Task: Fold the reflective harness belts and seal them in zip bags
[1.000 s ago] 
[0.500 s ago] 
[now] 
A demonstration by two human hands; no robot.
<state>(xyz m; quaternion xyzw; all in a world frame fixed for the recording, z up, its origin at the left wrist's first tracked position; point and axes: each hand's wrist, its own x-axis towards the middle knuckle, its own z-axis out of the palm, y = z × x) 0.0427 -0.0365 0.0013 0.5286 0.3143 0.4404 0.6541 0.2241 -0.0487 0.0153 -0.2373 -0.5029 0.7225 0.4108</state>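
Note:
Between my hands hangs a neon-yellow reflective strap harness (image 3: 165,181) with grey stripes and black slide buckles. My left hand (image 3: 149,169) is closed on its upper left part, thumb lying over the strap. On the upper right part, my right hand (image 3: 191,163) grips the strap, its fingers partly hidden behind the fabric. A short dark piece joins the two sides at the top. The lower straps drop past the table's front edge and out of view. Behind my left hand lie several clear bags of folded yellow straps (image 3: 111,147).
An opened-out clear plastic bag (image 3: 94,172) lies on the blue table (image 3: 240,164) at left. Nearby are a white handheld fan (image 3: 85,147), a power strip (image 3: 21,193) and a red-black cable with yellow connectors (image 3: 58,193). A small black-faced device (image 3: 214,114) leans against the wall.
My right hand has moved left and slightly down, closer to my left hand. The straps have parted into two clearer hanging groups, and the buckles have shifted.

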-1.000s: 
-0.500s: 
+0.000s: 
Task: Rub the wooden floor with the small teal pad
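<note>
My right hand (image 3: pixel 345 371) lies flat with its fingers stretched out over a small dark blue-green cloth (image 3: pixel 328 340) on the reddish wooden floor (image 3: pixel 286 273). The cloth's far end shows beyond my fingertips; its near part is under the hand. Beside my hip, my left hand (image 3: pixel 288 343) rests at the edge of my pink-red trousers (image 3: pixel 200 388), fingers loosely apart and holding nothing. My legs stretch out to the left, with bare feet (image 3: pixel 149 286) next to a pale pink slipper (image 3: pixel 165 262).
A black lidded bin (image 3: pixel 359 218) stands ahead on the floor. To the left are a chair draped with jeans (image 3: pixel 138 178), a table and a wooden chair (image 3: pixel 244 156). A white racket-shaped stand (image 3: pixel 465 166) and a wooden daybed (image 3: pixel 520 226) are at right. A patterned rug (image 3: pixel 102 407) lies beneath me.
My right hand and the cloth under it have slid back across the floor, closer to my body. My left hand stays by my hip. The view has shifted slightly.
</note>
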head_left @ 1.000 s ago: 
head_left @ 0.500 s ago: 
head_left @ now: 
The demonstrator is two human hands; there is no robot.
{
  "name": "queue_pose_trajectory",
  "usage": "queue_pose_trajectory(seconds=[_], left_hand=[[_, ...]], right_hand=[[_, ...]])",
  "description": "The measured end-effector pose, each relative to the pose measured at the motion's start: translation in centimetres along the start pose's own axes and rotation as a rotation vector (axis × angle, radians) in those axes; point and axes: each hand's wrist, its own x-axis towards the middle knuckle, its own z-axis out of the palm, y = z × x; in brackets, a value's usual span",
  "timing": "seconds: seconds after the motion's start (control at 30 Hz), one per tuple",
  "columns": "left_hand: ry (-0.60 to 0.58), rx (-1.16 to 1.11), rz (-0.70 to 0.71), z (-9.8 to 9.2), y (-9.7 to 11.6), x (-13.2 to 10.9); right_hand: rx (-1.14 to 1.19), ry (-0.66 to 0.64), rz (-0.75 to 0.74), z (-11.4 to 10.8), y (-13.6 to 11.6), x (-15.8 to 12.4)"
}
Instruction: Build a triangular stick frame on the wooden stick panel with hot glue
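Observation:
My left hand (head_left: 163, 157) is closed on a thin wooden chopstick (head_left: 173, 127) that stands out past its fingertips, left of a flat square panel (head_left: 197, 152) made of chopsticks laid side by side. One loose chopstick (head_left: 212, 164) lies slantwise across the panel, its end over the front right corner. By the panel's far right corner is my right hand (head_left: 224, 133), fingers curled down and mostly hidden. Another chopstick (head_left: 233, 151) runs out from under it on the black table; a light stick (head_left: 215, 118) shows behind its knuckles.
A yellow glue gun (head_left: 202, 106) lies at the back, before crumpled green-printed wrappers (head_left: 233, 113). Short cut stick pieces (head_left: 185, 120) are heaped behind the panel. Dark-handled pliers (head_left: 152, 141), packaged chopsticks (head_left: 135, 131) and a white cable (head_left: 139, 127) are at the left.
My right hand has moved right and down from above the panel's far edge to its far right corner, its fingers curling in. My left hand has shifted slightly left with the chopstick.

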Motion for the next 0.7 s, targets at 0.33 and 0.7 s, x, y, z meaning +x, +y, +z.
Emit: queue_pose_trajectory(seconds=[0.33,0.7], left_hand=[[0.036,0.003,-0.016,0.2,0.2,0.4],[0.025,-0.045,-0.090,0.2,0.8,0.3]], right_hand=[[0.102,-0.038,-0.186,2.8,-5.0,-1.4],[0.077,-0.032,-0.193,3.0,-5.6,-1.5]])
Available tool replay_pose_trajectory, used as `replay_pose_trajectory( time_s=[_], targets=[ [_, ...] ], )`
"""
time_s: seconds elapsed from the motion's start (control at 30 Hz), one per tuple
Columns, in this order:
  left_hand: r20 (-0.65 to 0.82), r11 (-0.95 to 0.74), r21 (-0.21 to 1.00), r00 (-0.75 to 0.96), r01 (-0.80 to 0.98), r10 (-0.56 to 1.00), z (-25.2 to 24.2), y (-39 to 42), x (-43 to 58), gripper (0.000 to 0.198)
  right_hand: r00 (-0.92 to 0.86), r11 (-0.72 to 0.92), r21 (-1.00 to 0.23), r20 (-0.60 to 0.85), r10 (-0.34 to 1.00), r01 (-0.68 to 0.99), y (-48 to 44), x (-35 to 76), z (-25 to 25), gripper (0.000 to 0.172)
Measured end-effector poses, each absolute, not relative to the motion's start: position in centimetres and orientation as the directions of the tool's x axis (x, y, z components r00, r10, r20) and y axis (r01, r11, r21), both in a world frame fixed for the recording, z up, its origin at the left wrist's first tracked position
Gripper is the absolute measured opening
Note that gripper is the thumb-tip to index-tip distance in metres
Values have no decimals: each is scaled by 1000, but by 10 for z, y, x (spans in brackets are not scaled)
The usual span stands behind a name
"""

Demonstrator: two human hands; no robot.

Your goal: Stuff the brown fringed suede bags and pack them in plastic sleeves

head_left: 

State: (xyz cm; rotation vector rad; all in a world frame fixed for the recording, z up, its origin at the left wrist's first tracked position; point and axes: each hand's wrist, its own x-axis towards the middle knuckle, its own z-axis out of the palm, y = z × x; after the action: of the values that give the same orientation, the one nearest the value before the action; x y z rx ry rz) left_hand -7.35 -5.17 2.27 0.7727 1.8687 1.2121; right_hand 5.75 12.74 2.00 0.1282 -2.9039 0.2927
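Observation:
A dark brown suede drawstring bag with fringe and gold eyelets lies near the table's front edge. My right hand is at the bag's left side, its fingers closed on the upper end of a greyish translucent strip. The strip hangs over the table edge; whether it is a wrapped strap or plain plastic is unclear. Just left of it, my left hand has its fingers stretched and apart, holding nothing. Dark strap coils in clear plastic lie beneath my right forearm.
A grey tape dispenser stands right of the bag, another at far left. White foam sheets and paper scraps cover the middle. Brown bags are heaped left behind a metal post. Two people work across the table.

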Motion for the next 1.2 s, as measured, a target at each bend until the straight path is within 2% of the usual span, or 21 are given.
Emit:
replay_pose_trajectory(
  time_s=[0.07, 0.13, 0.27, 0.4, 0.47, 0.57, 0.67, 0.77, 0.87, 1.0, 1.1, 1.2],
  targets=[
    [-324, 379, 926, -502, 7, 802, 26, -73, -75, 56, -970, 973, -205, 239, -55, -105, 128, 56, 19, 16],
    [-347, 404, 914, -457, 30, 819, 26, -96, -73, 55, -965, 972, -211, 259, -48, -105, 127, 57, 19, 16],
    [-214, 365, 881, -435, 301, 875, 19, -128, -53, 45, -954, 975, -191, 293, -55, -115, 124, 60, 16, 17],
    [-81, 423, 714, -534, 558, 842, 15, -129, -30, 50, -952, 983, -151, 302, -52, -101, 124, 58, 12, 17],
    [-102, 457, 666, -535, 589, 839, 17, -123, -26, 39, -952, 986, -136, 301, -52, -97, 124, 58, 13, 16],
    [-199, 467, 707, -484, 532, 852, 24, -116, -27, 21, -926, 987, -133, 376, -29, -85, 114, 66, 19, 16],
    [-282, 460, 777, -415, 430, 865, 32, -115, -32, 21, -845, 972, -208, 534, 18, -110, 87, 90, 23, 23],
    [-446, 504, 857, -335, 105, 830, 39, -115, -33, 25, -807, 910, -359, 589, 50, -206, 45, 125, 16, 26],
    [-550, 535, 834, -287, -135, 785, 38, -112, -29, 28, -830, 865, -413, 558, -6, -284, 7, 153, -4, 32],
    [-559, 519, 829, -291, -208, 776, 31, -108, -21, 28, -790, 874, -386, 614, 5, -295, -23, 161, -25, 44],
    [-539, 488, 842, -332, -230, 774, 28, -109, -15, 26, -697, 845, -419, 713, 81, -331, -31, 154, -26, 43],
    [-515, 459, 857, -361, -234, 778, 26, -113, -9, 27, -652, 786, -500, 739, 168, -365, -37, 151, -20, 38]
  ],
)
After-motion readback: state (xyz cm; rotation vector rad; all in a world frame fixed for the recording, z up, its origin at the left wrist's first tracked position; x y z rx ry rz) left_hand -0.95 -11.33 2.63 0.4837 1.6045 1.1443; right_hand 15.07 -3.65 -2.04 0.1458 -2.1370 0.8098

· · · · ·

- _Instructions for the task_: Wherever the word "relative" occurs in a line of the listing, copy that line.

- _Output for this exercise_:
  "description": "The measured end-effector pose, each relative to the pose measured at the motion's start: translation in centimetres along the start pose's own axes and rotation as a rotation vector (axis × angle, radians) in those axes; point and axes: each hand's wrist, its own x-axis towards the middle knuckle, its own z-axis out of the palm, y = z × x; in brackets, a value's usual span",
Measured end-effector poses, each absolute, not relative to the motion's start: position in centimetres and orientation as the directions of the tool's x axis (x, y, z components r00, r10, r20) and y axis (r01, r11, r21), both in a world frame fixed for the recording, z up, its origin at the left wrist's first tracked position

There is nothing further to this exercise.